For two separate days in May, Marines volunteered on a school cleanup day and to run P.E. classes for high school students. During the classes, of which some opted out of participating, students went around to stations and did typical P.E. activities such as running and hitting a ball. Students also did group exercises such as dragging a peer on the ground or carrying a classmate over their shoulder.
Those military style group exercises sparked concern from some community members.
Forest Grove resident Shelly Heesacker went out to watch the classes with a Gaston resident and another district parent. She said she isn't against the military or recruitment, but was alarmed with the military style exercises because they didn't appear to be P.E. activities. She was also concerned that other parents might not have known the P.E. class had taken place.
Marine Staff Sgt. Jarome Page ran a recruiting session at Gaston this year, and helped out with the district's annual community and school clean up day as a volunteer.
Page also ran the P.E. activities May 22 with Pfc. Sam Wismer. Page said Wismer, a former Gaston graduate, helped facilitate the event. Page also works with Forest Grove, Century and Hillsboro high schools.
Page said that the group activities were to "show (students) a little bit about what we do as Marines." He said students typically have fun with those more challenging exercises.
The district has guidelines for when members of the military make recruiting trips or volunteer at the school.
Recruiting visits must be posted on the school calendar, and recruiters can't give out gifts unless they are "of nominal value." Parents are allowed to watch presentations and students can opt out of participating.
According to Superintendent David Beasley, recruiting trips are usually during lunch.

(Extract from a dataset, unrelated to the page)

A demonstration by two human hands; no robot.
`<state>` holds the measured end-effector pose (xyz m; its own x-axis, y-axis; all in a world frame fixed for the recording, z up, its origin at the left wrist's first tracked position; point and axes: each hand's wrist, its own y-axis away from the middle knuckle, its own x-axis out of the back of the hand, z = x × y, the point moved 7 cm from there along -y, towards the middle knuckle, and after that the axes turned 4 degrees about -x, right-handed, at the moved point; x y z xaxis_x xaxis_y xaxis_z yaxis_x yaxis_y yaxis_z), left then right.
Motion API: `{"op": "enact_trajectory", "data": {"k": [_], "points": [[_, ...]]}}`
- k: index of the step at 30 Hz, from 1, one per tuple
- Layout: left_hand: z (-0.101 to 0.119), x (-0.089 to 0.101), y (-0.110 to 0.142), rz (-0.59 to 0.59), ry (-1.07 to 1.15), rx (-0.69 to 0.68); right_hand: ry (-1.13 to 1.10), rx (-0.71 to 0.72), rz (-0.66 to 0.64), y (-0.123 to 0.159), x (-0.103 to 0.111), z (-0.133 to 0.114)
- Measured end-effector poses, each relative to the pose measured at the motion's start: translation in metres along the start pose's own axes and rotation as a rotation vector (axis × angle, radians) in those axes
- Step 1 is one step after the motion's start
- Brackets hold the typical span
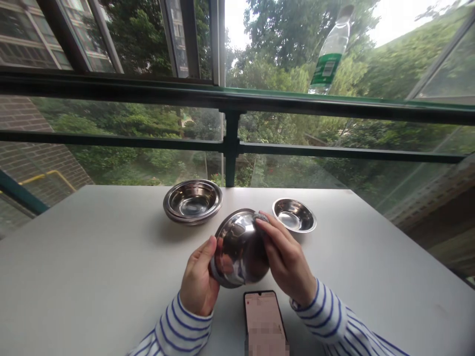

High school students can go into a classroom during that time to speak with recruiters if they choose, he said.
If members of the military volunteer, they can't wear uniforms and can't speak with students about the military while volunteering, according to district rules.
Page said the P.E. class was not for recruiting purposes, but instead was to be involved with the community and encourage physical fitness. He said he spoke with the high school's P.E. teacher, and wasn't given any specific guidelines about what activities he could or couldn't do with students.
Jr/Sr High Principal Susy McKenzie said she spoke with the visiting Marines about presenting on fitness, and clarified that it was not to be a recruiting visit. She said the partner exercises weren't an issue for her.
"I didn't see anything that caused me huge concern at all or I wouldn't have allowed it," she said.
Beasley said it was the first time he knew of that Marines had organized physical activities for students. Overall, Beasley said the district's job is to provide opportunities for students to know more about colleges, careers and military services. He said one or two students joined the military after graduation last year.
"We're not a hotbed of military activity," he said. "It's a viable option for some of our kids."